使用二进制字符串进行 Python 编码/解码

问题描述 投票:0回答:1

参考:

我正在尝试解码 git 对象:

import zlib
import os

...
# current directory is .git/objects
    for current, subs, files in os.walk('.'):
        for filename in files:
            # in format ##/#{38}
            
            path = os.path.join(current, filename)[2:]

            # 'info/' and 'pack/' exist
            # don't worry about packed files

            with open(path, 'r') as file:
                
                # returns bytes object
                # assuming UTF-8 encoding (default) vs. legacy
                # https://git-scm.com/docs/git-commit#_discussion
                # .decode() also defaults to utf-8
                
                print(zlib.decompress(file.read()).decode())

然而,这会遇到一个

UnicodeDecodeError
,正确的方法看起来像:

with open(path, 'rb') as file:
  data = zlib.decompress(file.read())
  header, content = data.split(b'\0', 1)

然后将其读取为二进制数据。
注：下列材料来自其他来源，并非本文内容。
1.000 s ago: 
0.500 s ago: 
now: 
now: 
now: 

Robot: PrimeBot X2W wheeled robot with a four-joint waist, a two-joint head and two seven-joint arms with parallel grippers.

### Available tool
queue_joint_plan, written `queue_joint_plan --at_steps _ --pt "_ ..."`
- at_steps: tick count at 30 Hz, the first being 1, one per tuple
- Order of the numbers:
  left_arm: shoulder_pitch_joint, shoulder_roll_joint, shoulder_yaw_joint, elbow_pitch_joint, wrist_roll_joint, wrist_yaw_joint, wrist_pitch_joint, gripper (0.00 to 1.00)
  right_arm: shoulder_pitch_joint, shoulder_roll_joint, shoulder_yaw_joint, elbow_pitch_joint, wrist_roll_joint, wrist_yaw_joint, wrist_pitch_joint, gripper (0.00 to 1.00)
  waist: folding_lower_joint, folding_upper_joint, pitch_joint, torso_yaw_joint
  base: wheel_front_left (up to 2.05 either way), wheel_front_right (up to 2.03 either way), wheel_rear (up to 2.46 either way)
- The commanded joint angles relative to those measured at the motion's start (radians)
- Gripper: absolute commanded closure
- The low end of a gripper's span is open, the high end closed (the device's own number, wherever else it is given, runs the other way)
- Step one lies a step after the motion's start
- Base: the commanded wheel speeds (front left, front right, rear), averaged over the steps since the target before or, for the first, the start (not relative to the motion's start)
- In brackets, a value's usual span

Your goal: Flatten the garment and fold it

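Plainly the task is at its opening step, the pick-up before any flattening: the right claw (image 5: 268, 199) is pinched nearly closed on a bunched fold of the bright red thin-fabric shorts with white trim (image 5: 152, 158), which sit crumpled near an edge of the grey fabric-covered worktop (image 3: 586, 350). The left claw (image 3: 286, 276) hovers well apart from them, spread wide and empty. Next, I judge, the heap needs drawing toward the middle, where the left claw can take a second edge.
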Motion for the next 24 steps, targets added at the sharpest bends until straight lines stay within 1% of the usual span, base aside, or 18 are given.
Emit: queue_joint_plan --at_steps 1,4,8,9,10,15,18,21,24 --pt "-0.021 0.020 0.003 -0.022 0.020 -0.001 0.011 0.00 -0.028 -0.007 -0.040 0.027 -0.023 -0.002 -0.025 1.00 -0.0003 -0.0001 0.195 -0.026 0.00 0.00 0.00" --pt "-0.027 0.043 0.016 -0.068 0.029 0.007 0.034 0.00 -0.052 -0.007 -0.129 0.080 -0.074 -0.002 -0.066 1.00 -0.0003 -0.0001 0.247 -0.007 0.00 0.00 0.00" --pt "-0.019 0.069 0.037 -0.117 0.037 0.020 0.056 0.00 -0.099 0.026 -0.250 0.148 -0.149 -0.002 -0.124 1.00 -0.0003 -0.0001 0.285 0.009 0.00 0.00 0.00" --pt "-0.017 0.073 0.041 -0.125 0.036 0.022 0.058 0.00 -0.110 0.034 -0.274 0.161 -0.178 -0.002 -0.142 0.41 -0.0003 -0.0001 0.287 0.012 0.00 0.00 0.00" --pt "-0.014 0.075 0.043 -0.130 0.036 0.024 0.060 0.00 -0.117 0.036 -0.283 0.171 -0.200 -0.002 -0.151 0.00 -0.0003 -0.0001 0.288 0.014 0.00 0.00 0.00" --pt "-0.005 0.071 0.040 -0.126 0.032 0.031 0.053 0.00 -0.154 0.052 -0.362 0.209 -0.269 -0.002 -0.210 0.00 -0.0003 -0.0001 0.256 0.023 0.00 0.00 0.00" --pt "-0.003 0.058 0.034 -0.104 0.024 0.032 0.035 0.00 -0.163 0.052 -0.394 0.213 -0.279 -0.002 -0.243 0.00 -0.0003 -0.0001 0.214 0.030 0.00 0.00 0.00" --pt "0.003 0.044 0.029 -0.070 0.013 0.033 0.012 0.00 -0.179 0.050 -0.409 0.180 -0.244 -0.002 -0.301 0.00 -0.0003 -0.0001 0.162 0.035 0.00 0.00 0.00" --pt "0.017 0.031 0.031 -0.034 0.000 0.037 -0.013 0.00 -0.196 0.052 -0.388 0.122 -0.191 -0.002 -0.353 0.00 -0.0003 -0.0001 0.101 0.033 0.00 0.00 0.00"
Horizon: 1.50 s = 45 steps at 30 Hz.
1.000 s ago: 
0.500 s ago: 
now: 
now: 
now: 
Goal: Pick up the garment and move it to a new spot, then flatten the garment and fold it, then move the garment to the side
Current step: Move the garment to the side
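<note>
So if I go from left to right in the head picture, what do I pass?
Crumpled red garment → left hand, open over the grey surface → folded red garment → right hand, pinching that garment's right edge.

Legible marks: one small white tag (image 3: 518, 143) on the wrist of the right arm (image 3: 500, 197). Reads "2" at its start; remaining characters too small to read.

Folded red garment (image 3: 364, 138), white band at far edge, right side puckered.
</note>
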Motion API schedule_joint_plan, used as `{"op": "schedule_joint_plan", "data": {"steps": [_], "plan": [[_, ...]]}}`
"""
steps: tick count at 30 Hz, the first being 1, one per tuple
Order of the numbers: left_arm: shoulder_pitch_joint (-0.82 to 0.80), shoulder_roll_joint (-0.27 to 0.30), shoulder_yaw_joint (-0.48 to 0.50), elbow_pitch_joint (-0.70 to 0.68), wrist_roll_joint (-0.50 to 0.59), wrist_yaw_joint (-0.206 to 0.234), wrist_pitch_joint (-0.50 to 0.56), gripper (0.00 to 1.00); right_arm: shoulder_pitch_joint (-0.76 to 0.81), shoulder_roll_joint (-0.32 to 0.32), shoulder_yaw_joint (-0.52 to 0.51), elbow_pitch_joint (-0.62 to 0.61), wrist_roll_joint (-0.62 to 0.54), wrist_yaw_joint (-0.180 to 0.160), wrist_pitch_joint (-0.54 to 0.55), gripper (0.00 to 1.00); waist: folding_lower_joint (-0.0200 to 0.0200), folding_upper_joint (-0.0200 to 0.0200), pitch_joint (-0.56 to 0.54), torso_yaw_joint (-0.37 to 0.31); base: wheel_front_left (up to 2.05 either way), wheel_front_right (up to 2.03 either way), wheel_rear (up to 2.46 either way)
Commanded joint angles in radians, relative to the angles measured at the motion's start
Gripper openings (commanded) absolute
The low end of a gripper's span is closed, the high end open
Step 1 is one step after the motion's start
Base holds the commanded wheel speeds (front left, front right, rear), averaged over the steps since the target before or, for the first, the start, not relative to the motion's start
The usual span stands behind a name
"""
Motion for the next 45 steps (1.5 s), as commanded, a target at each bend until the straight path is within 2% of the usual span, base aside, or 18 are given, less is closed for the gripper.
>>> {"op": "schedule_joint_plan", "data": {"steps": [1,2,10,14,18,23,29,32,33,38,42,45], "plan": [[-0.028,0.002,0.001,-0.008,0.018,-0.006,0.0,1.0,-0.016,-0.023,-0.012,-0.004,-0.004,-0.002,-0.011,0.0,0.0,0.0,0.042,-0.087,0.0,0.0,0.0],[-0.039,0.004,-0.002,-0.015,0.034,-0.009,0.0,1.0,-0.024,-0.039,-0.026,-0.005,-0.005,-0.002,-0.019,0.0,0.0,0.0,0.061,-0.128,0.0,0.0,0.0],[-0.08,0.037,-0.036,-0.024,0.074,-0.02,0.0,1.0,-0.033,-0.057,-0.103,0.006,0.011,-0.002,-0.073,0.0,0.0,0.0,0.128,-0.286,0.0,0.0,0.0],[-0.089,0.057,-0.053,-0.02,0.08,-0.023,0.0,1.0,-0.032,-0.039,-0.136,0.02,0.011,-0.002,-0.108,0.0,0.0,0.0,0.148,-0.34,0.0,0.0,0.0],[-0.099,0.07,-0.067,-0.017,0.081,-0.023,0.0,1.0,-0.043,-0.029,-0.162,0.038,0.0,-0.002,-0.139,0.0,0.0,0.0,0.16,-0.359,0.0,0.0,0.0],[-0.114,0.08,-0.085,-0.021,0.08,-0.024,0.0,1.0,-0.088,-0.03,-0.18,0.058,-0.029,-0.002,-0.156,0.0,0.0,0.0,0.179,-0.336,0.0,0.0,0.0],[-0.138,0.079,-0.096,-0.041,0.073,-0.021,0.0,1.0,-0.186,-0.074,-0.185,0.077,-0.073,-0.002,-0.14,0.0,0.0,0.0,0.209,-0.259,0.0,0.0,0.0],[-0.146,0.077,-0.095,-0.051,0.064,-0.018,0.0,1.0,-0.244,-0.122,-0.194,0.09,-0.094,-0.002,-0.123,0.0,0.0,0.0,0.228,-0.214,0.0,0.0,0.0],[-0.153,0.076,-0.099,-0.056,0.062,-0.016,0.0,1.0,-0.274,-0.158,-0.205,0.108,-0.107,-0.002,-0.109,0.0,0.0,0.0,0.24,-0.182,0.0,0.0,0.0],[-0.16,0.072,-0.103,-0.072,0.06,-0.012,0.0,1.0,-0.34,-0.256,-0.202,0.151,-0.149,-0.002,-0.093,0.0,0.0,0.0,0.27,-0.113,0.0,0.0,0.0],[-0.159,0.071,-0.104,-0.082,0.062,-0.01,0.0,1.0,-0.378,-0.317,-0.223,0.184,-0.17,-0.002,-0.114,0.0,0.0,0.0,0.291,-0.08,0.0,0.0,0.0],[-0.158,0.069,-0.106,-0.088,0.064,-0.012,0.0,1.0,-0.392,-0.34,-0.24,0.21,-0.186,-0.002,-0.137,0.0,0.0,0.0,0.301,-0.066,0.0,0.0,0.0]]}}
在另一篇相关帖子中,一位评论者提到

rb
根本不解码,这似乎不准确,因为提供的二进制字符串是人类可读的,我想澄清一下,因为文档相当稀疏。

我发现用

rb
读取的字符串必须由前缀
b
引用才能成为二进制字符串。我的问题是:如果
git
默认情况下(以及在此存储库中)使用
UTF-8
,为什么解码不起作用?它如何解码二进制字符串并将其呈现为人类可读的格式(即,
b'This is a string'
,如果它无法解码它?

python git zlib
1个回答
-1
投票

在示例中,我查看了“内容”中包含的无法解码为 UTF-8 的数据。

这里是我使用的测试代码:

from pathlib import Path
import zlib

git_file = Path.home().joinpath(
    "bluez", ".git", "objects", "c9",
    "4fdc6335829ab797dd06a6f0ac3fd123dd55a8")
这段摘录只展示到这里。